Eso decían los vascos, ¡y vaya si los restaurantes de su patria chica servían platos con solidísimo fundamento, gastronomía de verdad y recetas de las de toda la vida! Pero luego llegaron los de la nouvelle cuisine, esa tontuna del París pagano, y las cosas se pusieron feas. Hoy ya no es tan fácil comer bien allí como lo era antes, aunque queden aún, por suerte, muchos cocineros que no han perdido el juicio.
Vasconia está cerca de Francia y fue por esa frontera, y por la catalana, donde las fechorías y felonías de la cocina creativa entraron en nuestro país, se extendieron por él como si fuesen mejillones cebra y devastaron el yantar ibérico.
En la última entrega de este blog me ensañé con Ferrán Adriá y sus secuaces. Hoy, como ven, vuelvo a la carga.
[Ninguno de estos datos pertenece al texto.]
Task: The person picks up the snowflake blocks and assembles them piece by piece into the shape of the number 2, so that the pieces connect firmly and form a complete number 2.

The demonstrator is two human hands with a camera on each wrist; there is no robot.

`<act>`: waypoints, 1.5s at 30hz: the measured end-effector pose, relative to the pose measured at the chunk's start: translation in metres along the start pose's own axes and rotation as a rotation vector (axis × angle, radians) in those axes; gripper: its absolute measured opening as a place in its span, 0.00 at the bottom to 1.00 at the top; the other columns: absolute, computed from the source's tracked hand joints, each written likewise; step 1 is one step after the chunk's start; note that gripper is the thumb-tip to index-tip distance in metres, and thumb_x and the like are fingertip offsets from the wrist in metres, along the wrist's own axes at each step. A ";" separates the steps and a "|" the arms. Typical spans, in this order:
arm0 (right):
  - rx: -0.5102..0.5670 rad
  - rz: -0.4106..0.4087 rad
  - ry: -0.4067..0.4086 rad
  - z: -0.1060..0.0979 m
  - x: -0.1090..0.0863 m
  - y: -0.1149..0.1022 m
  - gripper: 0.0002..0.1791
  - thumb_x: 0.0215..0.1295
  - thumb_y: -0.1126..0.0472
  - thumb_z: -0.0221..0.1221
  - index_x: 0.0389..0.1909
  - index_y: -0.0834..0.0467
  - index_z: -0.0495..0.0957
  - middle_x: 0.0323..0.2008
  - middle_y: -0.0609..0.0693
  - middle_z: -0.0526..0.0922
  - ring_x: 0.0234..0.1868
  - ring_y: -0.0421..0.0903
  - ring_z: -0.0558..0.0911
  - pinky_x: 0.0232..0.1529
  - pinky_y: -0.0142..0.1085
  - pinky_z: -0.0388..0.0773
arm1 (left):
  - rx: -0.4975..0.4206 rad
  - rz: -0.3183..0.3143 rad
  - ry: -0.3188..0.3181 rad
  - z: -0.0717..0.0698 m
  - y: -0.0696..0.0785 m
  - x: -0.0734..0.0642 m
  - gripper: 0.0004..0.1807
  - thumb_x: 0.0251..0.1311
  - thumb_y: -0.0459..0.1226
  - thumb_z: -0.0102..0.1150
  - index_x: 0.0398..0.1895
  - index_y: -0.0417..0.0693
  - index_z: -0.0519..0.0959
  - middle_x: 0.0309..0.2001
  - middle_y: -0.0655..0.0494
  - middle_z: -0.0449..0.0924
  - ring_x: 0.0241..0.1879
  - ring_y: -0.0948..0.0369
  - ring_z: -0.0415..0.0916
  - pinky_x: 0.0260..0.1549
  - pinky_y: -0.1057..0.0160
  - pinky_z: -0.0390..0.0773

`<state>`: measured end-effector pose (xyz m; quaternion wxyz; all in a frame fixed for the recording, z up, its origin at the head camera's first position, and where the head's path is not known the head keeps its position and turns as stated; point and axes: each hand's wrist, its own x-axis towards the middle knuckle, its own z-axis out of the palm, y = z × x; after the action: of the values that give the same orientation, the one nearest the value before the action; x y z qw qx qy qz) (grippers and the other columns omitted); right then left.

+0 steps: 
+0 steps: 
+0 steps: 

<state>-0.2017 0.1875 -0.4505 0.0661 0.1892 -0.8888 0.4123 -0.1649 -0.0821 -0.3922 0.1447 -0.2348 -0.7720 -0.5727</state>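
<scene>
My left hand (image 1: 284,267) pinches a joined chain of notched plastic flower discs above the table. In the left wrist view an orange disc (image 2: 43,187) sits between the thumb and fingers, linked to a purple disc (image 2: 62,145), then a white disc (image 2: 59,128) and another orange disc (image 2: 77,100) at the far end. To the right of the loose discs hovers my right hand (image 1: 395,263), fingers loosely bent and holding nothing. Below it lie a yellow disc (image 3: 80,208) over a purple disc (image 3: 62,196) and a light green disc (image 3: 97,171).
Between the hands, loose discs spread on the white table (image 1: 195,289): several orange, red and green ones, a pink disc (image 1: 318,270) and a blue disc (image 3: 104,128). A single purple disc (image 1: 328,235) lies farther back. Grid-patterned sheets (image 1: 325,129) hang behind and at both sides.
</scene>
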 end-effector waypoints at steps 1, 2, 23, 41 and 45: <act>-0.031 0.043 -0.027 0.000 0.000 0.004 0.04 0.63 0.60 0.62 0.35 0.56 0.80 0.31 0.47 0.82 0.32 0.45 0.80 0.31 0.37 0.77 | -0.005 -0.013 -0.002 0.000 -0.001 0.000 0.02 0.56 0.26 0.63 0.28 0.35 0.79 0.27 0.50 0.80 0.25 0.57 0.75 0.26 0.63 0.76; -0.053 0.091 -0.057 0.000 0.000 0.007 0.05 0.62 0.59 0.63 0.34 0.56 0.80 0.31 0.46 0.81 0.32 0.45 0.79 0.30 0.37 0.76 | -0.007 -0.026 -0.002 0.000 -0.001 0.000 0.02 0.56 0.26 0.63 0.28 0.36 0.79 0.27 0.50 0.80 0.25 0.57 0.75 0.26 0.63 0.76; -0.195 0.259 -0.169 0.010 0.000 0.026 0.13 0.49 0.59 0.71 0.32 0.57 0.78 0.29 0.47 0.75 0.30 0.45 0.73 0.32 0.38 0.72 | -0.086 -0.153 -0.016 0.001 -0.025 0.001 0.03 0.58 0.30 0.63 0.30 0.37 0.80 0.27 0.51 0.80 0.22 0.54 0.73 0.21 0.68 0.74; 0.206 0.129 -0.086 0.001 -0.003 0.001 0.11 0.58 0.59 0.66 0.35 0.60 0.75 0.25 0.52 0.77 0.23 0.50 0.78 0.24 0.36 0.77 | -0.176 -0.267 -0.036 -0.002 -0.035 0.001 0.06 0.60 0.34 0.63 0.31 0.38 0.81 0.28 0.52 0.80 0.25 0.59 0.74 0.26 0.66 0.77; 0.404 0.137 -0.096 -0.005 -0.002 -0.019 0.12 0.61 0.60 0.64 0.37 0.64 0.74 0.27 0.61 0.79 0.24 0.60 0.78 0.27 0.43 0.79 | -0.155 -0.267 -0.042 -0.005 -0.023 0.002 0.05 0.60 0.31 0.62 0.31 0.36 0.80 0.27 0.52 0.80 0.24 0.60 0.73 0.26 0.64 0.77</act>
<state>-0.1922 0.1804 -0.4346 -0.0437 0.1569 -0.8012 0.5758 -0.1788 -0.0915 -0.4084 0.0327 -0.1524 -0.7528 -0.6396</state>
Pensarán que estoy obsesionado, y acertarán. Me gusta comer bien, viajo mucho, me veo obligado con frecuencia a saciar el apetito fuera de casa y sufro, por ello, con especial encono los desmanes perpetrados por quienes nos dan nitrógeno, espumas, polvos y aromas por liebre o se dedican a destruir la tortilla de patatas, que debería ser intocable monumento de nuestro patrimonio histórico.
Esos salvajes, por cierto, no dicen destruir, sino deconstruir. ¡Ya hay que ser cursis!
¿Por qué no deconstruyen las cartas de sus restaurantes y los menús de degustación -otra cursilada- que en sus laboratorios ofrecen y reconstruyen las recetas inútilmente perdidas?
El domingo pasado bajé a Badajoz y un buen amigo me aconsejó que cruzase la frontera con Portugal y pidiera asilo gastronómico en la marisquería El Cristo, que está en Elvas, pasado el acueducto, a diez kilómetros de la capital pacense. Un suspiro.
Le hice caso y… ¡Madre mía! Aún estoy tambaleándome. Fue un festín pantagruélico. Rara vez en mi vida he comido más y mejor. Pregúnteselo, si no me creen, a mi mujer y a una de mis hijas, que me acompañaban. Los mariscos -almejas, ostras, navajas, gambas, carabineros de a puño, una centolla (con su changurro) de tamaño descomunal y, encima, una portentosa y centelleante fuente de bacalao dorado- se nos salían no ya por las orejas, sino por las fosas nasales, las pupilas, las yemas de los dedos y todos los poros de la piel.
El lugar, agradabilísimo. El servicio, perfecto. La legión de camareros, educadísima, gentilísima, como lo son siempre los portugueses. ¿Y el precio? ¡Ah, el precio! Pues voy a decírselo: noventa y tres euros, vino, refrescos, entremeses y postres incluidos. En Vandalia, tierra de pícaros, bribones y ladrones, habríamos pagado por eso no menos de cincuenta mil pesetas, y seguramente me quedo corto. Los camareros, por añadidura, y sin recargo alguno, nos habrían tratado como Cruella de Vil trataba a los dálmatas.
Adoro Portugal y maldigo a Felipe II. Si ese gajo de la península Ibérica no se hubiese separado de nosotros, nos habríamos ahorrado, entre otras cosas, unas cuantas guerras civiles. En ese maravilloso país, que lo sigue siendo, se ha refugiado hoy lo que queda de la no menos maravillosa España que en otros tiempos, infinitamente peores, conocí.
Había en El Cristo, eso sí, un verdadero gentío, de nacionalidad española, mayormente. Tuve que hacer cola. Es lógico. Si yo viviera en Badajoz, me iría todos los días a comer allí. Hágalo también Ferrán Adriá, al menos una vez, y cuéntemelo luego. Lo mismo aprende.